• The problem: The word "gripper" marks the lines to keep; find each one in the data and copy it.

--- Material to process Enclosed Below ---

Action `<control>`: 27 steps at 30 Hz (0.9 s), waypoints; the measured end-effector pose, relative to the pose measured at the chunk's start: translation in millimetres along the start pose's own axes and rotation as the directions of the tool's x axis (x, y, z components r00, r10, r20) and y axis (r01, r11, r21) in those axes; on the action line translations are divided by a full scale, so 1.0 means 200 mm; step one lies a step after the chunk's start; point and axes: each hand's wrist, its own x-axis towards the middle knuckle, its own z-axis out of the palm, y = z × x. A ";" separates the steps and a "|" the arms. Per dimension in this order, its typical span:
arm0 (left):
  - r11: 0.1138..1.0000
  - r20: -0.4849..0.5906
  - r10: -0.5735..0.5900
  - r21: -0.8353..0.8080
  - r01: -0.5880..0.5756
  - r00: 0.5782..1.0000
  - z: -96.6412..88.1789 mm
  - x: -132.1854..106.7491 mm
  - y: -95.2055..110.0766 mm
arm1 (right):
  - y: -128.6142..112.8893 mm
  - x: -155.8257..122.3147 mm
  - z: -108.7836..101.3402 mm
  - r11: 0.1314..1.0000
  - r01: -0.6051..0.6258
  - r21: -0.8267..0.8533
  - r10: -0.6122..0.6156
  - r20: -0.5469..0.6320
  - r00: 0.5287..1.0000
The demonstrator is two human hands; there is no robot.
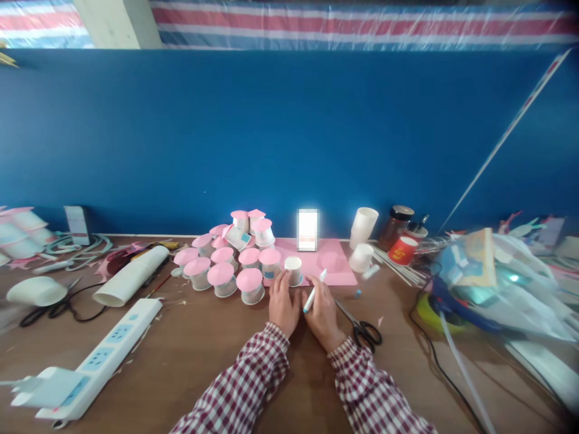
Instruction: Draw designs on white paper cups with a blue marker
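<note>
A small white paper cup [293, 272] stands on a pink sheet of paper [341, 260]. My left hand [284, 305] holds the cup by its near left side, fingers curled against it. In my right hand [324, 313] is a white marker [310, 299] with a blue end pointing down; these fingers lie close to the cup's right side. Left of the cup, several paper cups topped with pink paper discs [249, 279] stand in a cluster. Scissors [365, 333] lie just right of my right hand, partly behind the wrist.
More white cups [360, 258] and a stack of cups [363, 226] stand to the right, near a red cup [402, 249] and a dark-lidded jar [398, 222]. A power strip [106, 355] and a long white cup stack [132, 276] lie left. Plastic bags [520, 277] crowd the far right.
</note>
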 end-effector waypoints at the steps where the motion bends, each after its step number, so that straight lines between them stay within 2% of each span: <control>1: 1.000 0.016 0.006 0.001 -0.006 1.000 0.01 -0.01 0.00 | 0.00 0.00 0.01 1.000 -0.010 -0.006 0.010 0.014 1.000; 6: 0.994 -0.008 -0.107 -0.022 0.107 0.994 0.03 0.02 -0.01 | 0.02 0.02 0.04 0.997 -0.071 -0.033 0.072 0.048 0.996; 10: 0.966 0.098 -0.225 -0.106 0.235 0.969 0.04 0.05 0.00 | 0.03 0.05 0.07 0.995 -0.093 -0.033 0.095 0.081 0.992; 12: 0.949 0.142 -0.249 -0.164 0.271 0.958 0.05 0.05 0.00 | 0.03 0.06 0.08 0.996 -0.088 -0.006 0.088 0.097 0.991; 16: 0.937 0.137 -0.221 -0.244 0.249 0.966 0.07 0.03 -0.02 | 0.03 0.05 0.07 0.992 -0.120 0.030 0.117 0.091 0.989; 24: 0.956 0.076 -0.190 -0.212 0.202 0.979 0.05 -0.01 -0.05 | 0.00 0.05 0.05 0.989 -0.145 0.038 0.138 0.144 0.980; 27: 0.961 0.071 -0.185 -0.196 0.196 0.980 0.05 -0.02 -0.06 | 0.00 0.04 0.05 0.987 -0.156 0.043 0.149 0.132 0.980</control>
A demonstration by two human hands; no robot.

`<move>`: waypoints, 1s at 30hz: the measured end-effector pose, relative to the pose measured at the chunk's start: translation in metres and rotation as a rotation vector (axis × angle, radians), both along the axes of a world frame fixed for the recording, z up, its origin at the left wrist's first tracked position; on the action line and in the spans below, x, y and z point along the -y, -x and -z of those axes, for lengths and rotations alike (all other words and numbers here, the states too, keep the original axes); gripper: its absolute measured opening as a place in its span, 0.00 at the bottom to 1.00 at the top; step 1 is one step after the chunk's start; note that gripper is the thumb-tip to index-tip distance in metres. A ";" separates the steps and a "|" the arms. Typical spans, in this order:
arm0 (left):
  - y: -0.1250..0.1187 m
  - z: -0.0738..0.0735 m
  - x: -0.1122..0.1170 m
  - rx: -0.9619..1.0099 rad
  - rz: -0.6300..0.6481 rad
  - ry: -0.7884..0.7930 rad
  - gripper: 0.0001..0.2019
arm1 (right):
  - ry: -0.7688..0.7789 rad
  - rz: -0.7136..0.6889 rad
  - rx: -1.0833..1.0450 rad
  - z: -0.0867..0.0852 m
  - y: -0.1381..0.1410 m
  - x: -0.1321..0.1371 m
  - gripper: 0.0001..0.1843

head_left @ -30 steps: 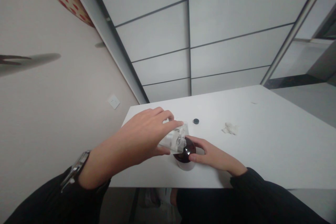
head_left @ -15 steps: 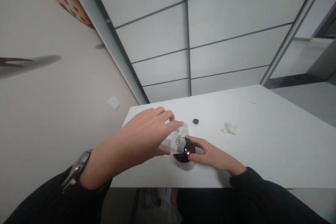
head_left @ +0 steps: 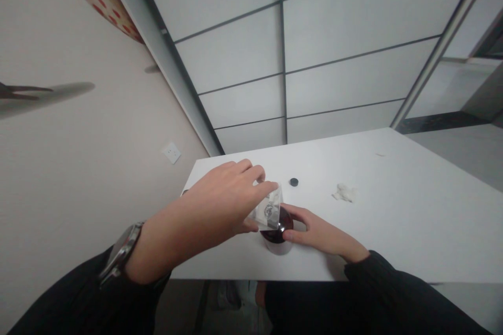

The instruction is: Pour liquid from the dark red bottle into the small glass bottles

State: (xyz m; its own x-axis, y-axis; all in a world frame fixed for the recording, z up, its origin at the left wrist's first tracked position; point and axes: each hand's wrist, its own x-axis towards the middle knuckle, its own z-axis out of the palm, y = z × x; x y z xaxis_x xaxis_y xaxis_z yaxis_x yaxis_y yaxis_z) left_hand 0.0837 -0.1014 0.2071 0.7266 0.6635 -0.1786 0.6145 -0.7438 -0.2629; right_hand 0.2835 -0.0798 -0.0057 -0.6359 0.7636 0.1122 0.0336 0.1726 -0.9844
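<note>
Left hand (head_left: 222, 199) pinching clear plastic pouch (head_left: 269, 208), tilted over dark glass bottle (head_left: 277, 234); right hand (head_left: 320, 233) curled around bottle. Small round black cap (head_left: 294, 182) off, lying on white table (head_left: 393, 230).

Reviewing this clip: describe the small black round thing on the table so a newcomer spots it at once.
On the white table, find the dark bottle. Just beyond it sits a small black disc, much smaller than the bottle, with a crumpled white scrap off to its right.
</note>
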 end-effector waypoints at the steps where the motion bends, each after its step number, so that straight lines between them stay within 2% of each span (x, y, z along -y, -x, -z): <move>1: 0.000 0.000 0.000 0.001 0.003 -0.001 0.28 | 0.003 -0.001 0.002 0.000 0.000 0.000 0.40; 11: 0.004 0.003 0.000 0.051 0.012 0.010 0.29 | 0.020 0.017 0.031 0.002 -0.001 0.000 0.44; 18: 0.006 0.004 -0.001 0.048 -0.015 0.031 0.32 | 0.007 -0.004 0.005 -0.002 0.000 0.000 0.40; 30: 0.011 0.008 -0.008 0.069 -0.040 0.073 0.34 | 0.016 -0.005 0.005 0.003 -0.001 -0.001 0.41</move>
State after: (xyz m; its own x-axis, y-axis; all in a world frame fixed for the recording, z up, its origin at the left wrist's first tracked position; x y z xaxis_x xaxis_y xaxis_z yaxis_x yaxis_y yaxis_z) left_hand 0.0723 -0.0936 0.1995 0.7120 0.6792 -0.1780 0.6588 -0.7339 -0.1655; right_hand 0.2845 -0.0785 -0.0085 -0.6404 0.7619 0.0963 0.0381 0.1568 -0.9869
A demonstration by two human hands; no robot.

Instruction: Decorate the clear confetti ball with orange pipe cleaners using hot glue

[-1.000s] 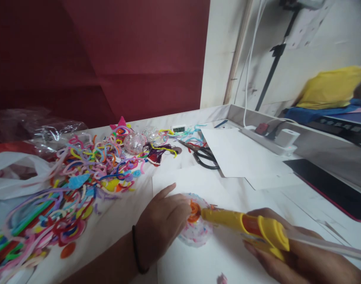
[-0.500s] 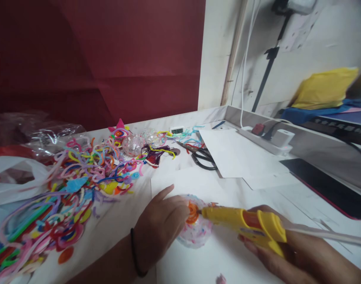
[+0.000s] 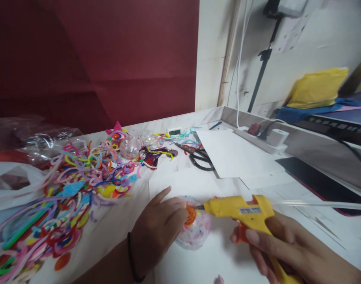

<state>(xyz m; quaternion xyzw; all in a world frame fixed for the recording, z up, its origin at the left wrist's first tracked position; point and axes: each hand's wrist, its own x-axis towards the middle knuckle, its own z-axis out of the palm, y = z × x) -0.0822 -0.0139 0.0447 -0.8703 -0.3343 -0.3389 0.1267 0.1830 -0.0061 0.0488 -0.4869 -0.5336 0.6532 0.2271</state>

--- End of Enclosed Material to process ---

• Problem solution:
`<move>`: waypoints, 1s at 30hz: the measured end-effector pose, relative to the pose measured at the chunk's start: translation in metres and rotation as a rotation vector (axis × angle, radians), both along the axes of a world frame fixed for the recording, z up, its origin at the left wrist's first tracked position; on the action line and in the spans below, x, y and z point along the -y, -x and -z of those axes, for lengths and rotations alike (all other words and numbers here, the states too, keep the original axes); gripper: its absolute measured opening as a place in its span, 0.00 at the bottom to 1.00 at the top; step 1 is one step after the chunk's start; note that gripper is the thumb-tip to index-tip distance in metres. A ";" separates the steps and a "|" the arms. Typical spans, in this order:
  - gripper: 0.0001..0.2019
  - gripper: 0.0001..0.1843

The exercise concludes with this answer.